Data Loading Principles and Practices

Or, How To Load Complex Data, Easily and Repeatedly

Introduction

In ShareDo, there are three methods of ingesting data:

Using public REST APIs: Suitable for real-time integrations or to keep two systems that are both masters of data synchronised with each other.
Excel/CSV data table upload: For small volumes, where data is processed via a workflow.
Bulk data loading: For large volumes, using SQL, as part of an Extract, Transform, and Load (ETL) project.

The Data Table Upload feature released in ShareDo version 7.8.0 replaces the legacy CSV and Excel data upload feature, and the Data Loader v2 feature replaces the legacy Bulk Data Upload feature.

This article details the tooling to support bulk data loading, specifically the Load step of an ETL process.

Typically, data to be loaded includes active and inactive cases (also known as matters) along with their associated data, such as instructions, tasks, comments, key dates, bespoke data fields, etc.

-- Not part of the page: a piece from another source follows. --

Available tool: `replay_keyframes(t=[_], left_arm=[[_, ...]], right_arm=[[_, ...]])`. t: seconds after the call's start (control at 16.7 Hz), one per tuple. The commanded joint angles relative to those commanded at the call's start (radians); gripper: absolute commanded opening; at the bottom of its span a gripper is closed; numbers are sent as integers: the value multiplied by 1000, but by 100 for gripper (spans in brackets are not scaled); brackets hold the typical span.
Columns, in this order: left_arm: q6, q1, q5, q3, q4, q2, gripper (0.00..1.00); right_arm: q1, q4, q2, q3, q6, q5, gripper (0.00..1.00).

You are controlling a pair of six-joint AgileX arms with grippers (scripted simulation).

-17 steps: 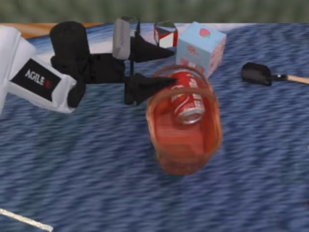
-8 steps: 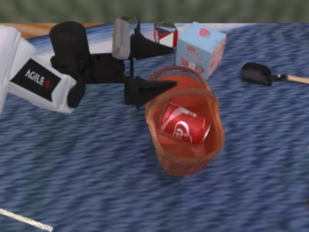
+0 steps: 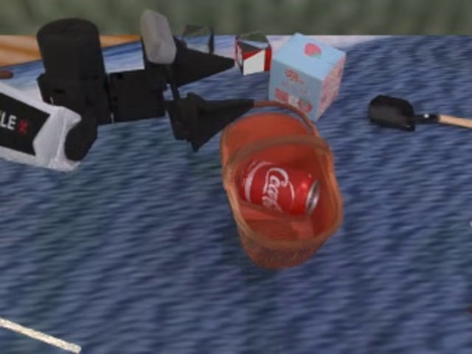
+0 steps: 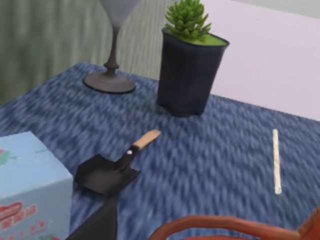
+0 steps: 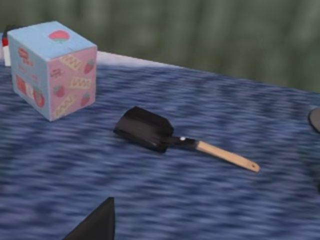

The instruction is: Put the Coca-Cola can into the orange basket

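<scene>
The Coca-Cola can lies on its side inside the orange basket, under the hoop handle. My left gripper hangs open and empty just off the basket's far-left rim, touching neither can nor basket. In the left wrist view one dark fingertip and the basket's handle show; the can is out of that view. My right arm is outside the top view. In its wrist view a single fingertip stands well to one side over bare cloth, holding nothing.
A light-blue box and a red-and-white cube stand just behind the basket. A black shovel lies at the right. A potted plant, a glass and a white stick are farther off.
The can dropped from my left gripper into the basket, rolled and settled on its side. The open left gripper then drew back to the left, away from the basket.
</scene>
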Motion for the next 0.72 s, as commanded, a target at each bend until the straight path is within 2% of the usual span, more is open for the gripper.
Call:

In addition to the case data, a set of organisations and people will exist and be reused across cases. In turn, the organisation and people data will likely include contact details, address information and their own bespoke data fields.

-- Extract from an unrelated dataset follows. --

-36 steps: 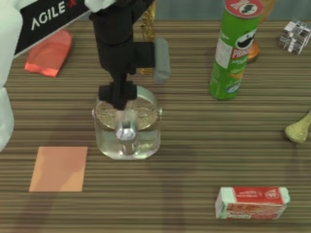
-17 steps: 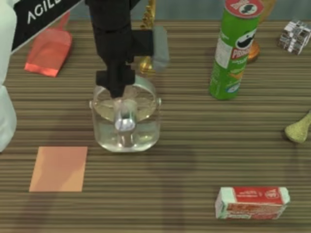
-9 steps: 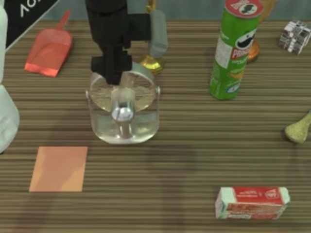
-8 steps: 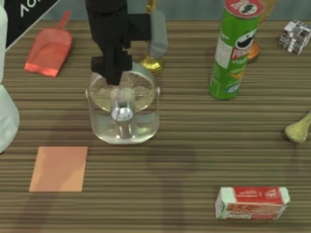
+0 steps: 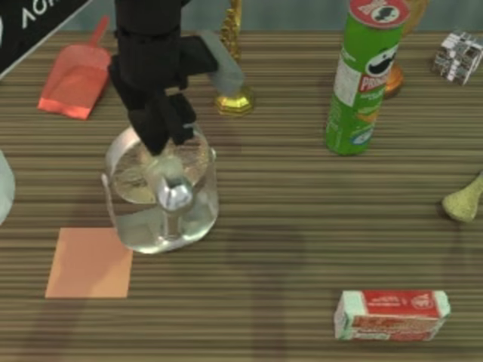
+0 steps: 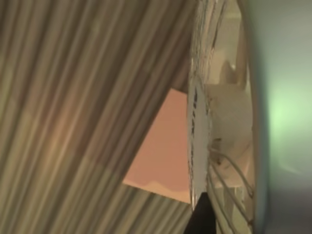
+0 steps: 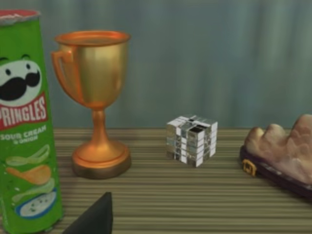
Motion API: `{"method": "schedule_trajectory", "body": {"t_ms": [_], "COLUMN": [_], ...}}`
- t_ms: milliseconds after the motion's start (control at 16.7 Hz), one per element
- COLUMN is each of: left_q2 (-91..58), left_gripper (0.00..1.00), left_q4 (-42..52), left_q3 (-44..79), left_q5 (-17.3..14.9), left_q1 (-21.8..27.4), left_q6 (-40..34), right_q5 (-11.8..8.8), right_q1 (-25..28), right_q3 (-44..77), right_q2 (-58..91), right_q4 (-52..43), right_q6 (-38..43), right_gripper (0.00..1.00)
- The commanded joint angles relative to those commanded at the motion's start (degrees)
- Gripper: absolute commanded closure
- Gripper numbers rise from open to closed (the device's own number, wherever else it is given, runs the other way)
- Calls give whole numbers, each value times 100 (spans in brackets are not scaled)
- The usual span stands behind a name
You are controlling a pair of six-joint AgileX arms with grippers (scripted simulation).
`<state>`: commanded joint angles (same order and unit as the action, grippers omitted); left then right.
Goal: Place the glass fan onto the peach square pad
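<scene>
The table (image 5: pixel 317 226) carries the whole scene, a striped wooden top with clutter along its far edge and right side. Over its left half hangs the left arm (image 5: pixel 155 53), black and bulky, and its left gripper (image 5: pixel 167 147) is clamped on the upper rim of the glass fan (image 5: pixel 160 192) — the fan looks lifted clear of the wood, though the top view alone cannot settle how high. The fan's near-left corner just overlaps the far-right corner of the peach square pad (image 5: pixel 89 262), which lies flat near the left edge; the left wrist view shows the same pad (image 6: pixel 163 151) below and beside the fan's frame.

So, as a judgement: the pick is done and the carry is well on, but the placing is not. The fan has yet to come further left and nearer until it sits over the pad's middle, then go down and be let go.

The right arm is out of the top view; in the right wrist view only a dark tip of the right gripper (image 7: pixel 95 217) shows, so I cannot tell how its fingers stand. It faces the green Pringles can (image 5: pixel 362 75), a gold trophy (image 7: pixel 95 97) and a small mirrored cube (image 5: pixel 458 55) at the far right — none of them in the fan's way.
</scene>
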<state>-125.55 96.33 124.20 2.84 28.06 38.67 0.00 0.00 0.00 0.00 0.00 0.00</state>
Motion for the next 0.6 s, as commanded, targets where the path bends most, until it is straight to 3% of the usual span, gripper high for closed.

The data load framework within ShareDo supports the bulk loading of all of this data via low-ceremony interim database tables. The framework isn't limited to the known work types, but can be extended to enable the loading of any data that can be configured as a work type in Modeller. Please contact us for details on the extensibility framework. In addition to extending the work type support, Matching and Validation logic can also be extended. Please contact us to discuss.

Clients or partners will extract the data from the source systems and, combined with knowledge of the configuration, transform it into the import-ready structures. This data is then brought into the ShareDo environment for validation and loading. Data loading is an interactive activity, partly as the configuration may be refined throughout the development cycle, but also as a result of business validation of the migrated data uncovering further data mapping requirements. The framework supports this iterative approach - once loaded, the data can be safely and easily unloaded in a performant manner, leaving the system in a valid state. Please contact us for guidance on project planning for build and test cycles around data migration.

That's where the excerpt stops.